Some mammalian viruses can protect their hosts from infection by
related viruses or from disease caused by completely unrelated
pathogens, such as bubonic plague.
- Harmful
Marburg Virus - Marburg virus symptoms are similar to Ebola in that
both viruses can cause hemorrhagic fever, meaning that infected people
develop high fevers, and bleeding throughout the body that can lead to
shock, organ failure and death,
d. Fungi
- Helpful
Fungi are essential to many food and industrial processes, fungi are used
in the production of enzymes, organic acids, vitamins, and antibiotics.
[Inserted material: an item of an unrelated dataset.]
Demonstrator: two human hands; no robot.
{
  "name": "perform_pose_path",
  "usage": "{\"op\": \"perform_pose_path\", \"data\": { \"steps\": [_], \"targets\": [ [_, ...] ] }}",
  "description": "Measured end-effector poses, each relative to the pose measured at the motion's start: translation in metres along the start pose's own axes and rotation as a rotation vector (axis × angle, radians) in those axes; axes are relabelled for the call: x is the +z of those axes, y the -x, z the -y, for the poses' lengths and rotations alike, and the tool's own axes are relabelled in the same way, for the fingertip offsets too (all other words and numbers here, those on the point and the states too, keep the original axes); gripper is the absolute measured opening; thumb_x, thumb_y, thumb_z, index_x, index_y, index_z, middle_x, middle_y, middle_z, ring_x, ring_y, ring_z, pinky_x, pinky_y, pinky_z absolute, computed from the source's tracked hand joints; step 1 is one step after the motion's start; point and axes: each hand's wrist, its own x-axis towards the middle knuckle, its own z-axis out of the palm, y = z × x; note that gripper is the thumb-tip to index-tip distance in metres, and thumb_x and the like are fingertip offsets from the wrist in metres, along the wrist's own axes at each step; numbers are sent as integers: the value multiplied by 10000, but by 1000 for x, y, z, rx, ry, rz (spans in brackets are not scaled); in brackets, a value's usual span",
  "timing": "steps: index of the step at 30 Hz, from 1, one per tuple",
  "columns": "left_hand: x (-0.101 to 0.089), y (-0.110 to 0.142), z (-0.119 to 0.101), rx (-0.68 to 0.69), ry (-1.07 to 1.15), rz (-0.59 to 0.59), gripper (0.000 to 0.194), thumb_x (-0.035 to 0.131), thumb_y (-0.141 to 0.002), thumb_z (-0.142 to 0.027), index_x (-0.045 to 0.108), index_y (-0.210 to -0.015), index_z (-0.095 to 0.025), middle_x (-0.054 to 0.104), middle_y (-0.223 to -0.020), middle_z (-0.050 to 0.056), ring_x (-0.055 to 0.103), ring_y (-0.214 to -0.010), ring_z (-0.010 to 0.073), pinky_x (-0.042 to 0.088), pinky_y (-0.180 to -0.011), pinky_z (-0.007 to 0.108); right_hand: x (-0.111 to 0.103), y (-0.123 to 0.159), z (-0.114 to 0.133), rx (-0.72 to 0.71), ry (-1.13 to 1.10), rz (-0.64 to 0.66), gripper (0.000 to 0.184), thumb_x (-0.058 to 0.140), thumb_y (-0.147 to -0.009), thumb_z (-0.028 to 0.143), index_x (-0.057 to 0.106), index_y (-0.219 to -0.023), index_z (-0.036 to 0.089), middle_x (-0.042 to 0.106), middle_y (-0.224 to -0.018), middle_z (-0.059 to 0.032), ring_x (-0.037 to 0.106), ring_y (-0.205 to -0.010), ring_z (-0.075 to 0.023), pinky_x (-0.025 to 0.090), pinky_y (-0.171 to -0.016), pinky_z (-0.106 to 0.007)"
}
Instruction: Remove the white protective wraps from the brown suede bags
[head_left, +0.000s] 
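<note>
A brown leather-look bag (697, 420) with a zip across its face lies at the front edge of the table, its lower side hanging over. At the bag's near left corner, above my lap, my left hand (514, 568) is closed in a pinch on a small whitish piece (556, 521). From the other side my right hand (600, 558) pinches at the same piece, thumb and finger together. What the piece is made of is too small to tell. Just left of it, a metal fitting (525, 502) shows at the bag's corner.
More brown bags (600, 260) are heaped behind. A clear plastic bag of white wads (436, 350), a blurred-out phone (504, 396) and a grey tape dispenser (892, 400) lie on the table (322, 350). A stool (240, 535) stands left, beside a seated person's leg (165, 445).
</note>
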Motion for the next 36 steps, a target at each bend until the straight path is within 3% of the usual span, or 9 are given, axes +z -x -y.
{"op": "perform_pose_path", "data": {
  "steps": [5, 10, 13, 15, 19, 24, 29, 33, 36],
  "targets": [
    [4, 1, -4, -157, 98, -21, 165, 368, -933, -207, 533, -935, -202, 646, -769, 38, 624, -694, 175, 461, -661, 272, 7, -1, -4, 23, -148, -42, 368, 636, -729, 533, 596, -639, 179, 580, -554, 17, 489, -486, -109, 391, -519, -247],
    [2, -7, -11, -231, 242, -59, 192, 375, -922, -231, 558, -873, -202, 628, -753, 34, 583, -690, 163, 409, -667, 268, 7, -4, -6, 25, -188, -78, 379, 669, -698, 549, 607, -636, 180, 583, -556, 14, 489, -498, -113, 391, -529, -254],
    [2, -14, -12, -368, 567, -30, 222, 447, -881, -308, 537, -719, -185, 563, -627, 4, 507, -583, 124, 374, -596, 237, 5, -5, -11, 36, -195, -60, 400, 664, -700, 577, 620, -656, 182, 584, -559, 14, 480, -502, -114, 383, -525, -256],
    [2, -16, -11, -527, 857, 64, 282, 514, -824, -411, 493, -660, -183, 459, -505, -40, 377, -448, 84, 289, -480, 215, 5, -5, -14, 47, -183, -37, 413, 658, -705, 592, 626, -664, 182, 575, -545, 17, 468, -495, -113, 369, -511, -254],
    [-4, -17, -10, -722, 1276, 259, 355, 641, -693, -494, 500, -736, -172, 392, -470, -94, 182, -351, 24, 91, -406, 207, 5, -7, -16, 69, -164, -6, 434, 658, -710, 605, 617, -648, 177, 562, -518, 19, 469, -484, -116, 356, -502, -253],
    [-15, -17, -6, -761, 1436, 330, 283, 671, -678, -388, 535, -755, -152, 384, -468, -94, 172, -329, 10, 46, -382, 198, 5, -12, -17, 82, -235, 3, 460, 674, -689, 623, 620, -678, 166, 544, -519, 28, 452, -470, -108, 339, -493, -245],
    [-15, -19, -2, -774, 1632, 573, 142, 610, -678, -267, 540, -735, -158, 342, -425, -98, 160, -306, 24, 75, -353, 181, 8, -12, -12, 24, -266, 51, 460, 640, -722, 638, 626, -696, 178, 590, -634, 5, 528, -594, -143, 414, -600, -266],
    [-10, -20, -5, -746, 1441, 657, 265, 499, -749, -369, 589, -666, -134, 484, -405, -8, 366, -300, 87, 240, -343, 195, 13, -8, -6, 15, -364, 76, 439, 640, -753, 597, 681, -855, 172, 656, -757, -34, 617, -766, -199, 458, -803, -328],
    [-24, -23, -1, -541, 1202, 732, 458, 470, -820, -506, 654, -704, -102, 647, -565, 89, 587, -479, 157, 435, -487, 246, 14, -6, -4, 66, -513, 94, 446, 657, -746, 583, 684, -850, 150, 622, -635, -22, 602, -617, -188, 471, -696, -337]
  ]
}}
Fungi can also destroy crops, cause diseases in humans (e.g., candidiasis
and ringworm), and ruin clothing and food with mildew and rot.
- Harmful
Fungi constitute the largest number of plant pathogens and are
responsible for a range of serious plant diseases. Most vegetable diseases
are caused by fungi. They damage plants by killing cells and/or causing
plant stress. Sources of fungal infections are infected seed, soil, crop
debris, nearby crops and weeds.
Fungi cause three different types of human illness: poisonings, parasitic
infections, and allergies. Many poisonous mushrooms are eaten by
mistake because they look like edible mushrooms.